The Registered Education Savings Plan (RESP) is a valuable program designed to encourage diligent and consistent savings in order to pay for a student’s post-secondary education. Usually, they’re opened by a parent or grandparent to save for a child or grandchild’s future schooling. An RESP has two primary benefits over a regular investment account. First, like an RRSP or TFSA, the funds inside an RESP are tax-sheltered. This means that there is no tax on the investment income earned as long as it remains in the plan. This allows the investments to grow more quickly as the growth is not eroded by taxes, and though there are taxes due on a portion of withdrawals, they are generally lightly taxed as they are considered income for the student. The second benefit is that contributions to an RESP are partially matched by the government, increasing the value of any contributions made. Since paying for some or all of a child’s education is an admirable goal, making optimal use of the RESP is a priority for many families.
There are a few common strategies for maximizing the effectiveness of the RESP. For families with income above $91,831, the government will match 20% of all contributions made to the plan, up to a maximum of $500 per year, per child (families with lower income receive a larger match on the first $500 contributed, and have a slightly higher yearly maximum). This results in the most common strategy, which is to contribute $2,500 per year, per child, to receive the maximum $500 grant each year, up to the lifetime maximum of $7,200 grant, reached around age 14 at the earliest.
Since the funds are able to grow tax-free, it’s advisable to reach the $50,000 lifetime contribution maximum for each child if possible, regardless of the strategy used. This can be accomplished with a $10,000 contribution in year 0, and $2,500 contributions for 16 years thereafter. Assuming a 6% rate of return on the investments and $2,500 contributed per year until age 17, the RESP would grow to about $121,000 per child after 18 years, including contributions, grant, and investment growth. About a third, the $50,000 of total contributions, would be non-taxable on withdrawal. The remainder, comprised of grant and investment growth, would be taxable in the student’s hands when withdrawn; since most students have low incomes while in school, the actual taxes owed are generally small.

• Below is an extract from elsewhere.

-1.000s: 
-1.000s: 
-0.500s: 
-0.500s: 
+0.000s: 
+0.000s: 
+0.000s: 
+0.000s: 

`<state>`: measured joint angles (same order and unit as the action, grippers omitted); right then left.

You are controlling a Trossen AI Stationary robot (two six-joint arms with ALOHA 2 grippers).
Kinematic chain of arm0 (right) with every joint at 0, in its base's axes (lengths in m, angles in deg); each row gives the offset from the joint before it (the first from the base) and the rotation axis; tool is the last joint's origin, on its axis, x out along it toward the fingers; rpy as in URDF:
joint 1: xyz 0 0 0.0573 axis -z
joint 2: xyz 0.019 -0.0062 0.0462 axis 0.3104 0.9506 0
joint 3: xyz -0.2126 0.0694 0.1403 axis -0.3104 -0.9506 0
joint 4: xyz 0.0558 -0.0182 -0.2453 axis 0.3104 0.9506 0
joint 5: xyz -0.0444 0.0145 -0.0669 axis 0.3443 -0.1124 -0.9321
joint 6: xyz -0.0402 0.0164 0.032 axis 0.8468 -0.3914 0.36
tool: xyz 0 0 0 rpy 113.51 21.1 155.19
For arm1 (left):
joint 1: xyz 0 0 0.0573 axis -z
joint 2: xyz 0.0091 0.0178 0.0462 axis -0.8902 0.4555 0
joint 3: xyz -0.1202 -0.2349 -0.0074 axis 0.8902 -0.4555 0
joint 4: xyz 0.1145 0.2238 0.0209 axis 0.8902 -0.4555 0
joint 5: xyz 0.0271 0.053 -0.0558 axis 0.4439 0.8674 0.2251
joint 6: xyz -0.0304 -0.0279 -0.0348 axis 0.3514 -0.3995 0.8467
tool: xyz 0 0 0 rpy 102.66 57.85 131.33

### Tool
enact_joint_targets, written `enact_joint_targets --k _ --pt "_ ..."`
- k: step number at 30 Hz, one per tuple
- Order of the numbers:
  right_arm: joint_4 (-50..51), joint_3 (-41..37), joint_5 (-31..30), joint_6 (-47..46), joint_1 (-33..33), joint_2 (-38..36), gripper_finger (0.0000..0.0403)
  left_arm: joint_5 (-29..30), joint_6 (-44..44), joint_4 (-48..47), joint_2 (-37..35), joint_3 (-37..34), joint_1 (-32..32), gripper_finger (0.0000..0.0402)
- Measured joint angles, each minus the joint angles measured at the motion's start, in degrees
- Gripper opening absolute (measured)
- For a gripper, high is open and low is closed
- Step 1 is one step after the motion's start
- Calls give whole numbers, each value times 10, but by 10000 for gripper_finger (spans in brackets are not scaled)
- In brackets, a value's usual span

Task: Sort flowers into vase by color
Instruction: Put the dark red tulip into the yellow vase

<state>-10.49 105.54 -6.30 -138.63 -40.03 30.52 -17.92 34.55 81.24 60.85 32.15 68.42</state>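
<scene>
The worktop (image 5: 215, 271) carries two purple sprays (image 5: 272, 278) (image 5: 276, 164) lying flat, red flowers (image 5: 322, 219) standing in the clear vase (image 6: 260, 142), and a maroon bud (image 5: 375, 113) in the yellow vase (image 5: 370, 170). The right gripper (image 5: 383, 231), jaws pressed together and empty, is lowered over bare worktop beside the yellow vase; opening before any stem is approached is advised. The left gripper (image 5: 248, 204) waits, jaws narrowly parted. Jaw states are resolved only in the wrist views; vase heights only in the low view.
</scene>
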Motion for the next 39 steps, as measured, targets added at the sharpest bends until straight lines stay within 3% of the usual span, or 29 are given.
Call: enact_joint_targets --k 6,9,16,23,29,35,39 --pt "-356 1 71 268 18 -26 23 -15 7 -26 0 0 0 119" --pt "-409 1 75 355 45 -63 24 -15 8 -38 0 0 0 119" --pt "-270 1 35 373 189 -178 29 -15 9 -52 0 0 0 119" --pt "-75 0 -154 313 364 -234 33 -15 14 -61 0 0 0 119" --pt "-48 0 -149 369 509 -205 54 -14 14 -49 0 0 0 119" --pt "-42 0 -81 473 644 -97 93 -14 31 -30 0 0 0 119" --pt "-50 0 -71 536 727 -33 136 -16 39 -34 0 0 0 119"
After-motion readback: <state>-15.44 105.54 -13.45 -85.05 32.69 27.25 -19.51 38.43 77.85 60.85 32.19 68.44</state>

However, there is another strategy available for those with the means to pursue it. It involves contributing the maximum $50,000 of lifetime contributions per child immediately in year 0, and allowing it to remain invested until the student begins their studies. This strategy results in only $500 of grant being received since contributions are only made during one calendar year, but since the full amount is invested for such a long time, at a 6% rate of return this strategy would grow to around $152,000 after 18 years. The $50,000 contribution would again be non-taxable, and the remaining $102,000 would be taxed in the student’s hands on withdrawal. Below is a comparison chart showing the difference between the strategy of contributing the maximum $50,000 immediately, and the strategy of maximizing total grant received.
While contributing the maximum $50,000 to an RESP on day 1 is not possible for everyone, it’s an excellent way to maximize the efficiency of the RESP program for those able to utilize it – it is the most efficient savings strategy to accumulate as much money as possible for post-secondary education. If not feasible, the standard strategy of maximizing annual grant still represents a tremendous opportunity for parents and family members to save significant portfolios to help students achieve their educational goals.